▶ Material provided

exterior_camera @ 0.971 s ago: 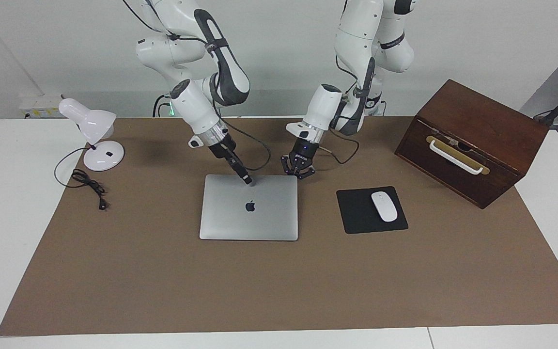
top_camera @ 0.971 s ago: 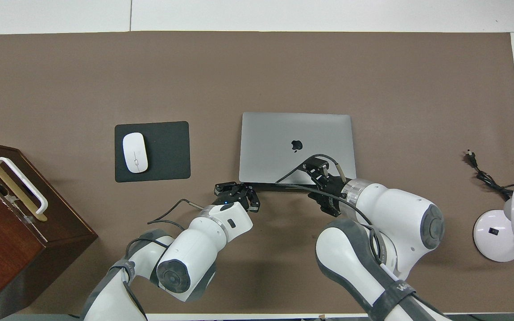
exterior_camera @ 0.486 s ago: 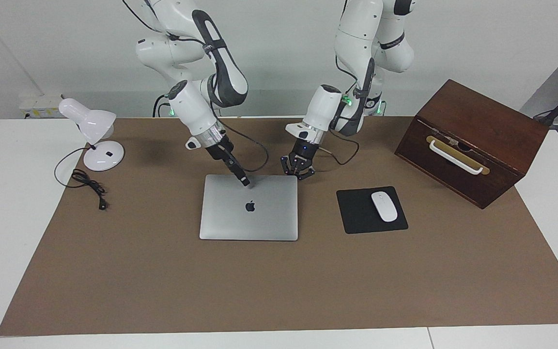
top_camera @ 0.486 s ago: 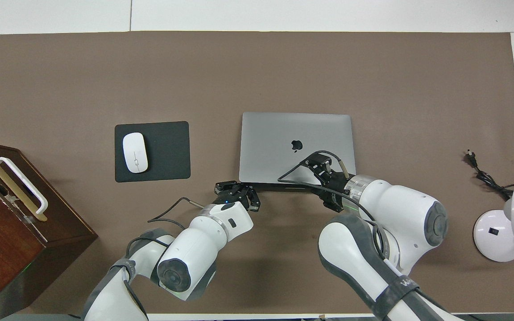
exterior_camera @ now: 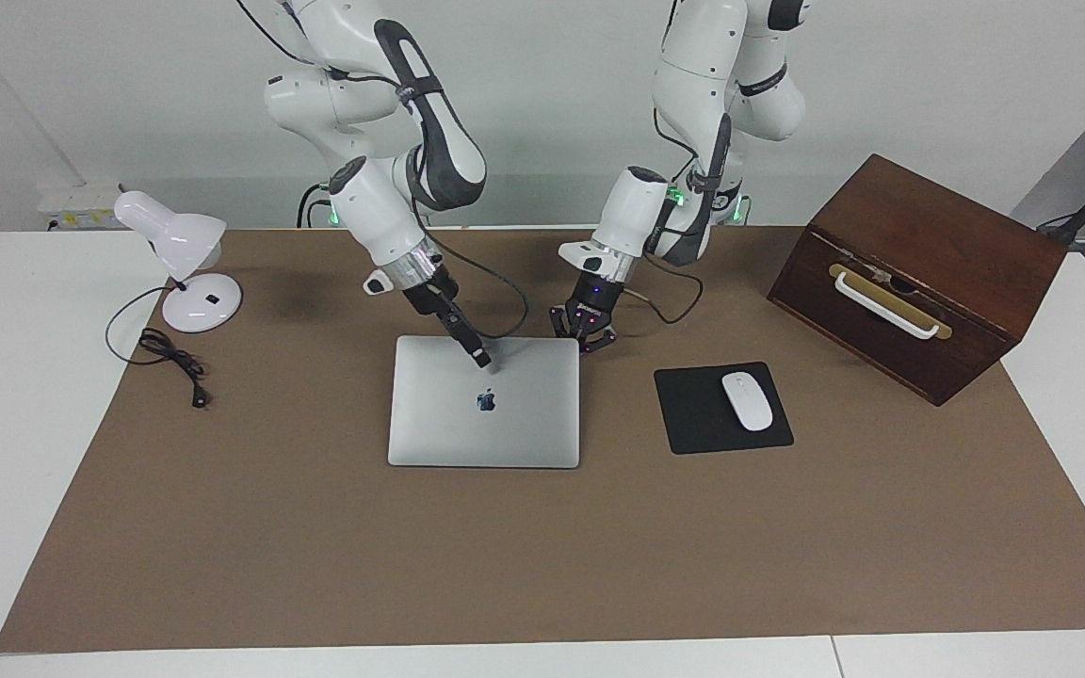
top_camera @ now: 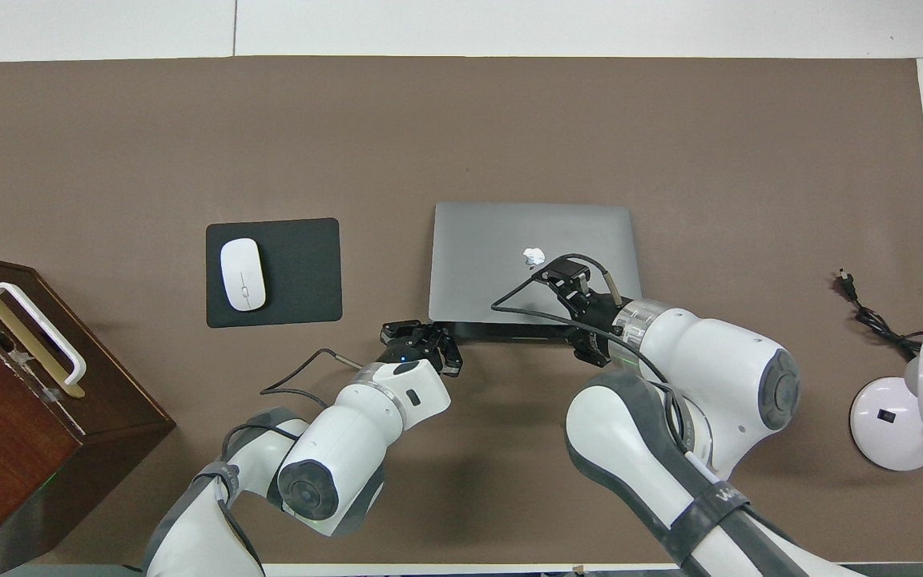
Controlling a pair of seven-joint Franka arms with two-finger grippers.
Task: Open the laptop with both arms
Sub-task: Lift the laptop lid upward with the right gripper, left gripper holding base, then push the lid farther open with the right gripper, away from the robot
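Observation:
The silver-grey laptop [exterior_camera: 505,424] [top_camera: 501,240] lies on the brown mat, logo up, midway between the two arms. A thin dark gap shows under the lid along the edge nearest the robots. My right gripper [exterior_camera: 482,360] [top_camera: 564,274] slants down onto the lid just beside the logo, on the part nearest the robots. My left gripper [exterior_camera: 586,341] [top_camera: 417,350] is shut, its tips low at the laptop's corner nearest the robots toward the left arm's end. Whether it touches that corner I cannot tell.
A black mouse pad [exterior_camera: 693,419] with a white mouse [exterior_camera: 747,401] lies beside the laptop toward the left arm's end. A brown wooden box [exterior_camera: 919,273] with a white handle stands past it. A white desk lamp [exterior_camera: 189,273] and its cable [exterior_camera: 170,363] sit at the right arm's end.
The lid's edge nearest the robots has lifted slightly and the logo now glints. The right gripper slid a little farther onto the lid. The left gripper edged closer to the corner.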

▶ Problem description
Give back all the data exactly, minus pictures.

▶ Output below
exterior_camera @ 0.971 s ago: 
top_camera @ 0.971 s ago: 
exterior_camera @ 0.486 s ago: 
top_camera @ 0.486 s ago: 
exterior_camera @ now: 
top_camera @ now: 
Controlling a pair of seven-joint Franka arms with two-finger grippers.
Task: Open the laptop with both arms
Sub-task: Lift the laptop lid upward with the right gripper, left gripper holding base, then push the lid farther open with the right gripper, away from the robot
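Observation:
The silver-grey laptop [exterior_camera: 505,424] [top_camera: 501,240] lies on the brown mat, logo up, midway between the two arms. A thin dark gap shows under the lid along the edge nearest the robots. My right gripper [exterior_camera: 482,360] [top_camera: 564,274] slants down onto the lid just beside the logo, on the part nearest the robots. My left gripper [exterior_camera: 586,341] [top_camera: 417,350] is shut, its tips low at the laptop's corner nearest the robots toward the left arm's end. Whether it touches that corner I cannot tell.
A black mouse pad [exterior_camera: 693,419] with a white mouse [exterior_camera: 747,401] lies beside the laptop toward the left arm's end. A brown wooden box [exterior_camera: 919,273] with a white handle stands past it. A white desk lamp [exterior_camera: 189,273] and its cable [exterior_camera: 170,363] sit at the right arm's end.
The lid's edge nearest the robots has lifted slightly and the logo now glints. The right gripper slid a little farther onto the lid. The left gripper edged closer to the corner.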

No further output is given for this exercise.